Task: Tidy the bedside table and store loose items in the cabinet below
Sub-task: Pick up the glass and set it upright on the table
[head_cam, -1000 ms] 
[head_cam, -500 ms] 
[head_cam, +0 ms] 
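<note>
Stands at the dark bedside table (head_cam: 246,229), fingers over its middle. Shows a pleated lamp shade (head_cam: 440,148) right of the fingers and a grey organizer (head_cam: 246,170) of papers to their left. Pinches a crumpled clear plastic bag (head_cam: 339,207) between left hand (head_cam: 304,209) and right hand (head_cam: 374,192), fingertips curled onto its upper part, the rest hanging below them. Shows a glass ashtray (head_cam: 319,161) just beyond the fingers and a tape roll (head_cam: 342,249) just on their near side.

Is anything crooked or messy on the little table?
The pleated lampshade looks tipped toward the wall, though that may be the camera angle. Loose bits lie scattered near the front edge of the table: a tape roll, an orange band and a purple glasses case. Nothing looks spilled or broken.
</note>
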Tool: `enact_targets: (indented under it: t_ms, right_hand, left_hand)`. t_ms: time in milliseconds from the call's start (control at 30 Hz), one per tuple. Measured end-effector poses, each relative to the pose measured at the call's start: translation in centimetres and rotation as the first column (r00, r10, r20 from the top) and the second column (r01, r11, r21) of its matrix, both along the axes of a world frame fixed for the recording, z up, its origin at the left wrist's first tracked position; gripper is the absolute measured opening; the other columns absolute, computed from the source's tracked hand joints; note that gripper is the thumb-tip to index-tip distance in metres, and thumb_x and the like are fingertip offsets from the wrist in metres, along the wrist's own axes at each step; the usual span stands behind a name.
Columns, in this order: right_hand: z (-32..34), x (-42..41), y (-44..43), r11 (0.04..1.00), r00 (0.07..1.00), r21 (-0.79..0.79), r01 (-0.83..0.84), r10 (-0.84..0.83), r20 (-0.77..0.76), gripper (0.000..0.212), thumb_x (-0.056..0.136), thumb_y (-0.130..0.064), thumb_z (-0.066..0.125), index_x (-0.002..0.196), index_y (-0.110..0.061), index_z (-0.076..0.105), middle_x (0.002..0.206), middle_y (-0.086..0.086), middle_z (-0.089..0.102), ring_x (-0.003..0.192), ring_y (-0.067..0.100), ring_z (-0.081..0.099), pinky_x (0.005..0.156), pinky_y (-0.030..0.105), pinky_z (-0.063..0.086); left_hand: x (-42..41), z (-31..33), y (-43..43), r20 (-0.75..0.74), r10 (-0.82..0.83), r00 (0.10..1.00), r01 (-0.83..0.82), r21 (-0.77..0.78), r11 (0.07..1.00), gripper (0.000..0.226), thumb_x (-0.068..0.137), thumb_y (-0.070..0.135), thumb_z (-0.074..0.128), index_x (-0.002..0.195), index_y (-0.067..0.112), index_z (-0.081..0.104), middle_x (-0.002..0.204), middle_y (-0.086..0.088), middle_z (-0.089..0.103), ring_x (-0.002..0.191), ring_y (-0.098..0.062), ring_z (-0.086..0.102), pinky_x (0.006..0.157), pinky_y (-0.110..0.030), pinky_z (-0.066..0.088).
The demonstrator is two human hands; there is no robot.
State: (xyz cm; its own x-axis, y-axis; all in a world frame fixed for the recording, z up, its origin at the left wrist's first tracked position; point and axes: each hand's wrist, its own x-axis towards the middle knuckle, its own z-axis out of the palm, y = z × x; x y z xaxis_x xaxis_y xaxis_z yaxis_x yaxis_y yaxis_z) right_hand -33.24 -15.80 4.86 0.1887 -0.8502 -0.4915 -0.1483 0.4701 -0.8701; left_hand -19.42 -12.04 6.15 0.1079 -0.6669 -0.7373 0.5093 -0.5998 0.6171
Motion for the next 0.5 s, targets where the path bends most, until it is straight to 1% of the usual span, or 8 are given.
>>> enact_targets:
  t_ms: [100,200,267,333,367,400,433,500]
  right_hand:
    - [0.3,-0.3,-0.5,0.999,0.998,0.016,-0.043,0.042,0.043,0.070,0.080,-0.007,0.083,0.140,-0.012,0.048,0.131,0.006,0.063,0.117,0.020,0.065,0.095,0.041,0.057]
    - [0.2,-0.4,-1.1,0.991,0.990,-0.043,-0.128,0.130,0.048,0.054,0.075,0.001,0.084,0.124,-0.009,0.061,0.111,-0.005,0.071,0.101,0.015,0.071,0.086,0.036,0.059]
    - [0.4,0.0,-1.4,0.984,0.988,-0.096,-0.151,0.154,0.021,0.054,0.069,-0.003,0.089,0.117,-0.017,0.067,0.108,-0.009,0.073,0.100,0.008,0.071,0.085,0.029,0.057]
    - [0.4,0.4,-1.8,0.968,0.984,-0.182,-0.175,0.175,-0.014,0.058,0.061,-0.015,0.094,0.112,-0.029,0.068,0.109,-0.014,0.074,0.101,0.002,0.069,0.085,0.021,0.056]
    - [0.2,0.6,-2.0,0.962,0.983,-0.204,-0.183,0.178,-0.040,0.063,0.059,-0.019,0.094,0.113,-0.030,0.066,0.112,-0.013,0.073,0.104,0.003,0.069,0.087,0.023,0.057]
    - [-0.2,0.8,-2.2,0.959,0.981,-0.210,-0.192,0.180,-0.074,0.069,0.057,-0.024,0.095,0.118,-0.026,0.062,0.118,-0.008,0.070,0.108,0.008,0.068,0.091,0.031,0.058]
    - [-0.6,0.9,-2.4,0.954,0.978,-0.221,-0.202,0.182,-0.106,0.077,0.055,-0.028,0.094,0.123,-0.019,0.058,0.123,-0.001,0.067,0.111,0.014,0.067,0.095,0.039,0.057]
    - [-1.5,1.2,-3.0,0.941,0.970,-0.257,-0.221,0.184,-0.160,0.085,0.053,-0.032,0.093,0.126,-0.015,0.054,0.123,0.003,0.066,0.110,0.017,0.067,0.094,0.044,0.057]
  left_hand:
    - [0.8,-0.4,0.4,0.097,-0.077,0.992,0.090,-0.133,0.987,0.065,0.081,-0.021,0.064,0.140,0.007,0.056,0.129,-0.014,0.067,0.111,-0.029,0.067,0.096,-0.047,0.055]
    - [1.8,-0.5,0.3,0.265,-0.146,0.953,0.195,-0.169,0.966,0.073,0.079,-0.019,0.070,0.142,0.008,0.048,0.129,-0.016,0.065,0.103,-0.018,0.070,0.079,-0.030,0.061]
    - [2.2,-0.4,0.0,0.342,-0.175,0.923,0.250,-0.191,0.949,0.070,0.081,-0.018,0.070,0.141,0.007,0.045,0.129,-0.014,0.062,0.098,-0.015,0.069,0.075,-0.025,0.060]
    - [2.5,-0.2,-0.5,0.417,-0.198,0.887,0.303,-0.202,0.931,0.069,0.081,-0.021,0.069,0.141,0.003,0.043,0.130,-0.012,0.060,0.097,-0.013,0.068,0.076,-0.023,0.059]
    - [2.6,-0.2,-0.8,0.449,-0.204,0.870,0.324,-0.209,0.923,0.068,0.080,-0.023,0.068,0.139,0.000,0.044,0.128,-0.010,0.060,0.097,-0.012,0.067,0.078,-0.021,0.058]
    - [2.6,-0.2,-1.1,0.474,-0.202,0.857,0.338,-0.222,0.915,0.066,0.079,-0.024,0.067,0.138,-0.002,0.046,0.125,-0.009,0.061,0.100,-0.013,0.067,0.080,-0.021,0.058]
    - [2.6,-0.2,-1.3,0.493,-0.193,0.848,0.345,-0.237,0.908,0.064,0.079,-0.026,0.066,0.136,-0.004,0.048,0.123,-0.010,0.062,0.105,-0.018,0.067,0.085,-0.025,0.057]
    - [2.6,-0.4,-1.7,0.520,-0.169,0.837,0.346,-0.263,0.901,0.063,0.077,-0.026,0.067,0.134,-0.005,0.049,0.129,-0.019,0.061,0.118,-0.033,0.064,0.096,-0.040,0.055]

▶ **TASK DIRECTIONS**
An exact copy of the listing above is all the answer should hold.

▶ **ANSWER SPACE**
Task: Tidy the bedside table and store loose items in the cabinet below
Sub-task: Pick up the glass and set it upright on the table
[head_cam, -1000 ms] 
[head_cam, -500 ms] 
[head_cam, +0 ms] 
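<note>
Stands at the dark bedside table (head_cam: 246,229), fingers over its middle. Shows a pleated lamp shade (head_cam: 440,148) right of the fingers and a grey organizer (head_cam: 246,170) of papers to their left. Pinches a crumpled clear plastic bag (head_cam: 339,207) between left hand (head_cam: 304,209) and right hand (head_cam: 374,192), fingertips curled onto its upper part, the rest hanging below them. Shows a glass ashtray (head_cam: 319,161) just beyond the fingers and a tape roll (head_cam: 342,249) just on their near side.

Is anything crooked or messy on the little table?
The pleated lampshade looks tipped toward the wall, though that may be the camera angle. Loose bits lie scattered near the front edge of the table: a tape roll, an orange band and a purple glasses case. Nothing looks spilled or broken.
</note>
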Tool: `enact_targets: (indented under it: t_ms, right_hand, left_hand)`. t_ms: time in milliseconds from the call's start (control at 30 Hz), one per tuple. Measured end-effector poses, each relative to the pose measured at the call's start: translation in centimetres and rotation as the first column (r00, r10, r20 from the top) and the second column (r01, r11, r21) of its matrix, both along the axes of a world frame fixed for the recording, z up, its origin at the left wrist's first tracked position; gripper is the absolute measured opening; the other columns absolute, computed from the source's tracked hand joints; note that gripper is the thumb-tip to index-tip distance in metres, and thumb_x and the like are fingertip offsets from the wrist in metres, along the wrist's own axes at each step; the usual span stands behind a name.
Columns, in this order: right_hand: z (-32..34), x (-42..41), y (-44..43), r11 (0.04..1.00), r00 (0.07..1.00), r21 (-0.79..0.79), r01 (-0.83..0.84), r10 (-0.84..0.83), r20 (-0.77..0.76), gripper (0.000..0.212), thumb_x (-0.056..0.136), thumb_y (-0.130..0.064), thumb_z (-0.066..0.125), index_x (-0.002..0.196), index_y (-0.110..0.061), index_z (-0.076..0.105), middle_x (0.002..0.206), middle_y (-0.086..0.086), middle_z (-0.089..0.102), ring_x (-0.003..0.192), ring_y (-0.067..0.100), ring_z (-0.081..0.099), pinky_x (0.005..0.156), pinky_y (-0.030..0.105), pinky_z (-0.063..0.086); left_hand: x (-42..41), z (-31..33), y (-43..43), r20 (-0.75..0.74), r10 (-0.82..0.83), r00 (0.10..1.00), r01 (-0.83..0.82), r21 (-0.77..0.78), r11 (0.07..1.00), gripper (0.000..0.226), thumb_x (-0.068..0.137), thumb_y (-0.070..0.135), thumb_z (-0.074..0.128), index_x (-0.002..0.195), index_y (-0.067..0.112), index_z (-0.081..0.104), middle_x (-0.002..0.204), middle_y (-0.086..0.088), middle_z (-0.089..0.103), ring_x (-0.002..0.191), ring_y (-0.098..0.062), ring_z (-0.086..0.102), pinky_x (0.006..0.157), pinky_y (-0.110..0.030), pinky_z (-0.066..0.088).
The demonstrator is two human hands; there is no robot.
State: (xyz cm; its own x-axis, y-axis; all in a world frame fixed for the recording, z up, its origin at the left wrist's first tracked position; point and axes: each hand's wrist, its own x-axis towards the middle knuckle, its own z-axis out of the palm, y = z × x; x y z xaxis_x xaxis_y xaxis_z yaxis_x yaxis_y yaxis_z) right_hand -33.24 -15.80 4.86 0.1887 -0.8502 -0.4915 -0.1483 0.4701 -0.8701; left_hand -19.42 -12.04 6.15 0.1079 -0.6669 -0.7373 0.5093 -0.5998 0.6171
Motion for the next 0.5 s, targets where the path bends most, until it is straight to 1% of the usual span, or 8 are given.
>>> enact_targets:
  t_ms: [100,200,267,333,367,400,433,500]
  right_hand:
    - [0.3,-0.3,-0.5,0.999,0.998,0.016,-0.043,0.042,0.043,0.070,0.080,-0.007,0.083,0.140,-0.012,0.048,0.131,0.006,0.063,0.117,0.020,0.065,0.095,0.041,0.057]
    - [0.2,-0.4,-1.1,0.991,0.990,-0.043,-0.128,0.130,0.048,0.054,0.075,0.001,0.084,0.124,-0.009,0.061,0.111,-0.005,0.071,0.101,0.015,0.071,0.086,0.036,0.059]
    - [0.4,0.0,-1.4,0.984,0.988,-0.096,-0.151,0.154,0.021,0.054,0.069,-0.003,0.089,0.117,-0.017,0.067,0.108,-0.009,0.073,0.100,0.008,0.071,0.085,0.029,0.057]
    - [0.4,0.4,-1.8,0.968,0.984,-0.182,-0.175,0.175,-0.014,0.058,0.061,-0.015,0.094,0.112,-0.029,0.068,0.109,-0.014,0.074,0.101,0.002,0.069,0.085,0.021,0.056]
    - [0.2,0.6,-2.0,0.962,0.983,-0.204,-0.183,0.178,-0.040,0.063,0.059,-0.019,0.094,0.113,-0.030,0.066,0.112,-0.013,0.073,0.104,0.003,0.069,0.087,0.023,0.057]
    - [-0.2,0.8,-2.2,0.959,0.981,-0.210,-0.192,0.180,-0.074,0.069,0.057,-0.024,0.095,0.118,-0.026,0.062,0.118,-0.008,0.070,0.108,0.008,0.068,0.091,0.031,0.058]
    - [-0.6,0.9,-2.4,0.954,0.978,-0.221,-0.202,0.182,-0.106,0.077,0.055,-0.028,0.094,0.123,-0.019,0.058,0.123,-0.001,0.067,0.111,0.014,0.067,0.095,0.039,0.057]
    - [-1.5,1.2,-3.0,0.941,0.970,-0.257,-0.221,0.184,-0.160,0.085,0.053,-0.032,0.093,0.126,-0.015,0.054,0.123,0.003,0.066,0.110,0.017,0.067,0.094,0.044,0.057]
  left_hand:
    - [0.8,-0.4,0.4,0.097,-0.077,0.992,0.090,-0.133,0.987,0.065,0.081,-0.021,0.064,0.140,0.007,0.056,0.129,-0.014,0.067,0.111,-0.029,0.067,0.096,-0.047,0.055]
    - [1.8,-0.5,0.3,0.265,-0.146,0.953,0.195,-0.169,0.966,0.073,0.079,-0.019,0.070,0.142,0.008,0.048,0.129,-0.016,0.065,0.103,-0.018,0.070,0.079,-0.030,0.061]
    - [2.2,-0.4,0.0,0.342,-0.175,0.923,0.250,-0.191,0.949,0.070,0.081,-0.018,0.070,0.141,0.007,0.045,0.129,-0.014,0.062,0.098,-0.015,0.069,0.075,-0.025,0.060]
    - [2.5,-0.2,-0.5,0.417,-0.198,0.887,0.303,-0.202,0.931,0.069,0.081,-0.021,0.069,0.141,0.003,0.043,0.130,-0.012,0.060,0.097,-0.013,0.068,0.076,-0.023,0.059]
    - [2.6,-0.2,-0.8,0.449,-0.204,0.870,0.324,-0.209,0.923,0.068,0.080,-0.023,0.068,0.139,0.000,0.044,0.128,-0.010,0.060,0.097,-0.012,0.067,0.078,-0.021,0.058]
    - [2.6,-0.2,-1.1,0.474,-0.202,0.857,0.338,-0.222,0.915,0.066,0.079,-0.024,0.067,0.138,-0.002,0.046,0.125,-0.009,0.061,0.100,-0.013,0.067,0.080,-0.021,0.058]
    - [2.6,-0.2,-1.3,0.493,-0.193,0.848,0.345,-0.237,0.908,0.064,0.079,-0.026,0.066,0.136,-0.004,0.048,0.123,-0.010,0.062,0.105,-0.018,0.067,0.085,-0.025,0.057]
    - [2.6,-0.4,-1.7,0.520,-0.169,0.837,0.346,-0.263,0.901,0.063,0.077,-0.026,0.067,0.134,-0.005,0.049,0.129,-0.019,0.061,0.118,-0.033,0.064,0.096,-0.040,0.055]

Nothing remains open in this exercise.